Arts education frequently comes under fire when so many of the best paying careers are based on business, science, math and computer-related fields, but many educators and thought leaders disagree. In a world of specialization, the arts can serve as a common cultural bridge among people with highly specialized businesses or careers.
Arts Education Broadens Understanding and Communications
An education in the various arts transcends job titles, industries and the sciences because anyone can benefit from a broader knowledge of the world and cultural benchmarks. Specifically, the following arguments support arts education:
1. Communications Skills Are Strengthened
Communications are important in every industry, and a wider knowledge of culture and the arts stands students in good stead when networking, communicating in social media, performing well in job interviews and writing résumés. Even the savviest techies can’t know everything in their fields and can become confused by professional jargon in other areas of specialization. Communications skills in reading, writing, interviewing and speaking help students in all professions advance. Arts educations focus on developing these communications skills.
2. Arts Teach About Qualitative Relationships
There can be no major advances in sciences without the skills to make good judgments about qualitative relationships. In arts disciplines, judgments are often more important than memorizing “correct” answers.
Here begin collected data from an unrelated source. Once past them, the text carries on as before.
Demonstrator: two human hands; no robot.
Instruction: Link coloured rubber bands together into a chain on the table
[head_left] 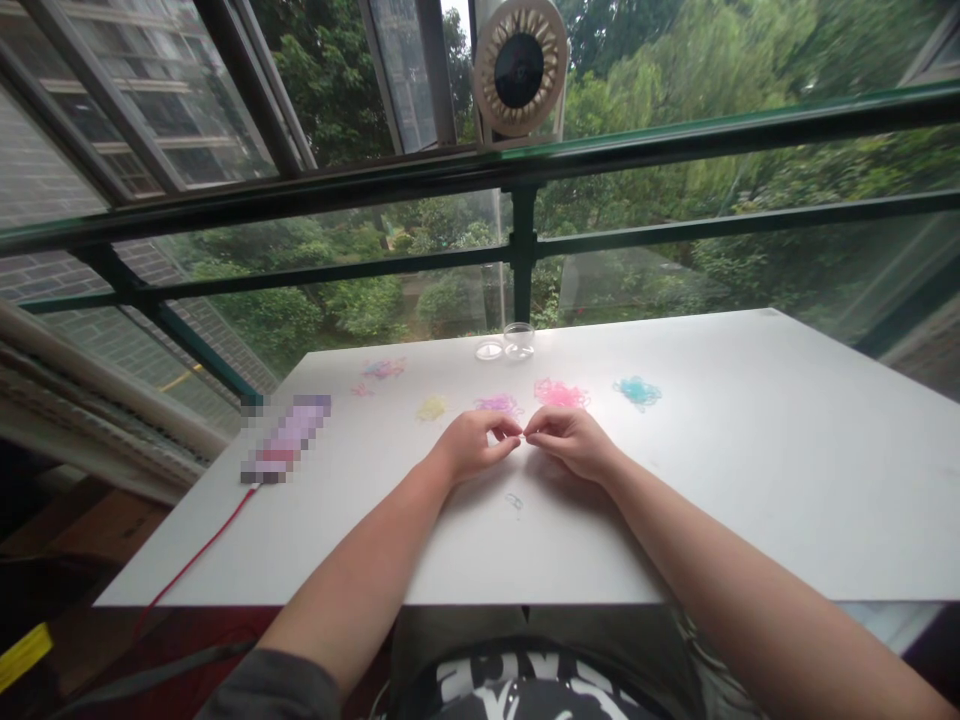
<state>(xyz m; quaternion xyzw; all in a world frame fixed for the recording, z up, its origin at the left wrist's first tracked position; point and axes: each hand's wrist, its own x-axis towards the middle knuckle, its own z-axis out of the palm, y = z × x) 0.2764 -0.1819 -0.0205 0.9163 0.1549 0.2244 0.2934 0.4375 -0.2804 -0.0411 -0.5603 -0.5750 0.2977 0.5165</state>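
Observation:
Above the white table (750, 470), my left hand (480, 440) and my right hand (574, 440) meet fingertip to fingertip. Each hand is closed in a pinch. A tiny pale pinkish bit shows between them, too small to name. Just beyond my left fingers lies a purple pile of thin loops (499, 403), partly hidden by that hand. Behind my right hand is a pink pile of loops (561, 392). Nearer to me, a small teal looped piece (514, 501), shaped like a paper clip, rests on the tabletop below my hands.
Other piles are yellow (431, 407), teal (637, 391) and mixed-coloured (384, 369). A clear round container (518, 342) stands by its lid (488, 351) at the far edge. A blurred-out phone-like object (289, 438) with a red cable (202, 550) lies left. A round fan (520, 68) sits at the railing.

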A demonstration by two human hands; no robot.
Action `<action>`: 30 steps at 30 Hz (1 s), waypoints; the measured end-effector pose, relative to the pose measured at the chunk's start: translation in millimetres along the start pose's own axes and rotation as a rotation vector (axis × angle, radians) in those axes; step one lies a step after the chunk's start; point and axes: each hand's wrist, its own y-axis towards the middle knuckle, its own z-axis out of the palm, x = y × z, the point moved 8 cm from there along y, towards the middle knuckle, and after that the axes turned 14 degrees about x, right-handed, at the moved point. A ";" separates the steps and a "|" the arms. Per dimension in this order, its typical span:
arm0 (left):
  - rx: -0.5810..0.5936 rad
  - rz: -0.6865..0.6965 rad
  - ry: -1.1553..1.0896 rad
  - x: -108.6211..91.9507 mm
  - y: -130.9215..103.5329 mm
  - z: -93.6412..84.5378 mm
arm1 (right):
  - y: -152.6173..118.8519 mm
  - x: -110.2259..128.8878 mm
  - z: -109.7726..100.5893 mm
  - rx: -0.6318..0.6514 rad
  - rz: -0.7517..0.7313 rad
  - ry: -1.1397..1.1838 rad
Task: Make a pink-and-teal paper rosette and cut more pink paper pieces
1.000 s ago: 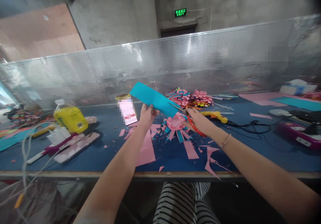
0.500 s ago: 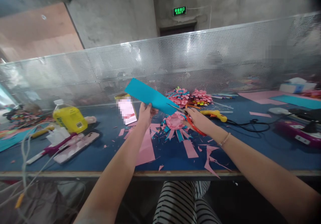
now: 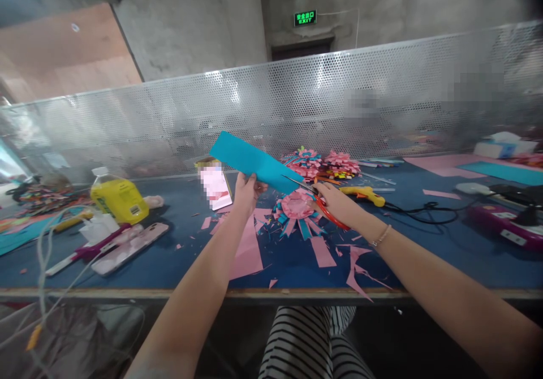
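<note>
A strip of blue paper [image 3: 241,155] is held tilted above the table, its lower edge pinched by my left hand [image 3: 248,189]. My right hand [image 3: 328,198] grips red-handled scissors [image 3: 333,218], whose blades lie at the strip's right end. Below the scissors rests a pink and blue paper rosette [image 3: 297,206] with pointed tails. Pink paper pieces [image 3: 248,254] and small scraps are scattered nearer the table edge. Behind the strip, more layered paper flowers [image 3: 341,164] sit in a group. A lit phone [image 3: 215,186] leans to the left of my left hand.
On the left stand a yellow liquid bottle [image 3: 116,198], another phone [image 3: 129,249] and trailing cables. A yellow glue gun [image 3: 362,195] lies right of my right hand, its cord running toward a purple power strip [image 3: 504,223]. A perforated metal panel [image 3: 271,107] borders the table's back.
Almost nothing differs. Both hands, the blue paper strip and the scissors keep nearly the same places, with only a tiny shift of the whole view.
</note>
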 end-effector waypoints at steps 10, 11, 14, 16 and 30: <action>-0.012 -0.018 0.009 1.1 -0.7 1.7 | 1.6 -3.5 3.6 -0.002 0.001 -0.002; -0.011 -0.022 0.009 1.2 -0.7 1.7 | 1.8 -3.6 4.2 0.003 -0.002 0.000; -0.007 -0.025 0.008 1.2 -0.7 1.4 | 2.3 -4.2 5.1 0.016 0.002 0.011; -0.003 -0.023 0.007 1.2 -0.7 1.1 | 2.5 -4.2 5.1 0.021 0.003 0.011; -0.027 -0.040 0.001 4.8 -0.9 1.1 | 4.6 -6.8 7.5 0.008 -0.010 -0.006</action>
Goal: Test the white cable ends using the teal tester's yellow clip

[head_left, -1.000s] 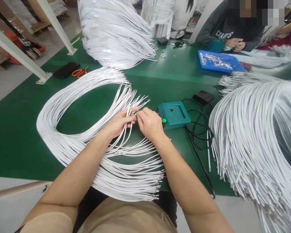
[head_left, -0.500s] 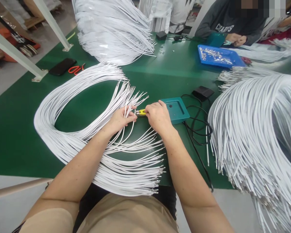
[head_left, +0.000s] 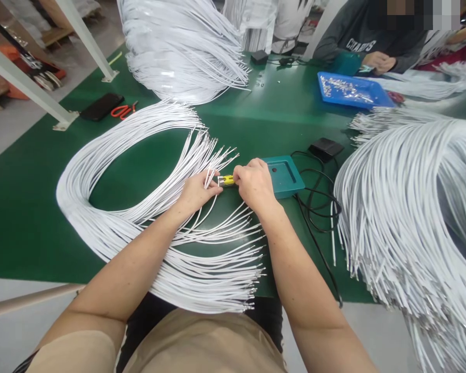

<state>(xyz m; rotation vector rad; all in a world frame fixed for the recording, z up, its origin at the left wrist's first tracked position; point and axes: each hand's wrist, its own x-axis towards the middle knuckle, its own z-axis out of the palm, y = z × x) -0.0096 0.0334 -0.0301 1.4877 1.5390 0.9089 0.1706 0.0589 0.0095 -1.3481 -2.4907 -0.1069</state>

Learning how to make judgment calls is essential for pursuing research, developing new qualitative disciplines and inventing new technology. According to Infed.org and educator Elliot W. Eisner, the Enlightenment that was inspired by scientist Galileo was as much a conceptual revolution as a shift to qualitative reasoning. Arts-inspired thinking is relevant to everything people do from teaching to altering the world’s environment.
3. Problem-Solving Skills Are Enhanced
The arts teach children at an early age how to solve problems and that many problems have more than a one solution. Children learn that multiple perspectives are valid and that small changes in language, attitudes and actions can generate big effects. Arts skills are essential for visualizing geometric shapes, developing creativity to think outside the cube and cone and inspiring even science majors to look at problems from different perspectives to find new solutions. John I. Williams Jr., President of Muhlenberg College, told Forbes.com that learning needs to be adaptive when solving problems is a critical skill and that liberal arts graduates are disproportionately high among world leaders.
4. Some People Aren’t Wired for Science
It’s obvious that some people aren’t hardwired for science, and some just aren’t cut out for certain aspects of the arts. Colleges have verbal, qualitative and writing sections, so two-thirds of students’ scores depend on skills and knowledge that come from arts education. The idea that majoring in humanities or artistic subjects dooms students to lives of underemployment is a myth because social workers, counselors, teachers, artists and writers will always be in demand.
Consider that computer technology, websites and the Internet generate an ongoing demand for arts-inspired content. There’s a bigger demand than ever for writers, designers, artists and photographers despite the fact that traditional print newspapers and magazines are tanking. Some of these computer-related jobs involve science, math, coding and software development, but the arts are well-represented. There is also a gender gap according to a U.S. Department of Commerce study that found only one out of seven engineers is a woman. Cutting arts programs would discriminate against women who aren’t “wired” for science.
5. Long-Term Salary Prospects Are About Equal Between STEM and Arts Grads
The biggest argument in favor of STEM or science, technology, engineering and math educations is that these fields pay higher starting salaries than liberal arts majors earn. While true to some extent, the salaries tend to equalize over time. An Association of American Colleges and Universities study found that liberal arts majors tend to catch up in earning power over the course of their careers. In addition to better long-term prospects, the study showed that unemployment for recent arts graduates was only 5.2 percent and dropped to 3.5 percent for people aged 40 to 51.
These five arguments are supported by studies or overwhelming anecdotal evidence, but they don’t take into account the many intangible benefits of learning more about art, music, poetry, writing, humanities and other liberal arts subjects.